I've always been a fan of Phil Mickelson. Since the time I saw him hit a shot out of a sand bunker backwards landing the ball on the green, he had a fan. Phil is, and has been, a great talent in the world of golf.

In the past 12 years, this husband and father of three has won 22 PGA tournaments and yet his name could not be mentioned without bringing up the fact that he had never won "a major" — one of the 4 major championships in golf that include The Masters, The British Open, The U.S. Open and the PGA. Phil has earned over $27 million dollars since turning pro in 1992, and yet he could not escape the questions about having never won "a major." Phil has been ranked as the sixth best golfer (and at times even higher) in the world, and yet when interviewed, the thing people want to know about is his never having won "a major."

However, all that changed a week ago last Sunday. Phil finally won "a major." Phil won his in dramatic, nail-biting fashion. Finally, the questions for him will stop. The feeling of relief must rival the level of joy and excitement that he is feeling right now. The stigma of being the "best golfer to never win a major" has been removed. In a sense, yesterday's Master's tournament was not just a win; it was freedom for Phil Mickelson.

Now there's application to be made from this storyline. You see, there are a good many people just like Phil Mickelson who just haven't yet arrived. It's not that they're not good people; they are. It's not that they haven't proven themselves to be trustworthy, honorable, and notable; they are. The problem is that they just haven't yet surrendered their lives to Christ.*

We all know of people who are trustworthy, and yet they aren't Christians. We know of people who have high moral standards, and yet they aren't Christians. We know of people who are active in fighting for community values, and yet they aren't Christians. We know of people who are compassionate and benevolent toward those who are less fortunate, and yet they aren't Christians.
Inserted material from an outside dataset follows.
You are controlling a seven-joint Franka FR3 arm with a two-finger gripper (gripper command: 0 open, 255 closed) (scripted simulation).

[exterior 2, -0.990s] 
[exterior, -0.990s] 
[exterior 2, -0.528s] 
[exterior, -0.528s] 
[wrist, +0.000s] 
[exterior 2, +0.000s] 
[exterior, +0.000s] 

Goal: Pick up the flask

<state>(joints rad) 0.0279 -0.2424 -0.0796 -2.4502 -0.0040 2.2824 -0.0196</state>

No matter how good a person is; no matter how highly they are thought of, if that person is not a Christian, he hasn't had the stigma of "sinner" removed by God's grace and Jesus' sacrifice. No matter one's accomplishments in life, if he hasn't surrendered his life in obedience to Jesus, he stills lives in the land of "and yet." He can't escape the nagging stigma of being "a good person, and yet still a sinner."

He stills lives in the land of "and yet."
Apparently, as the world sees it, there's a world of difference between a good golfer and a golfer who has won a major. And as God sees it, there's an eternity's difference between a "good person" and a Christian.

Give it some thought ... and don't let the "and yet" hold you back.

*One of the best examples of a good person who was not a Christian and needed to surrender to Jesus and become a Christian was Cornelius, a good man who did good things. Read his story in  Acts 10,11.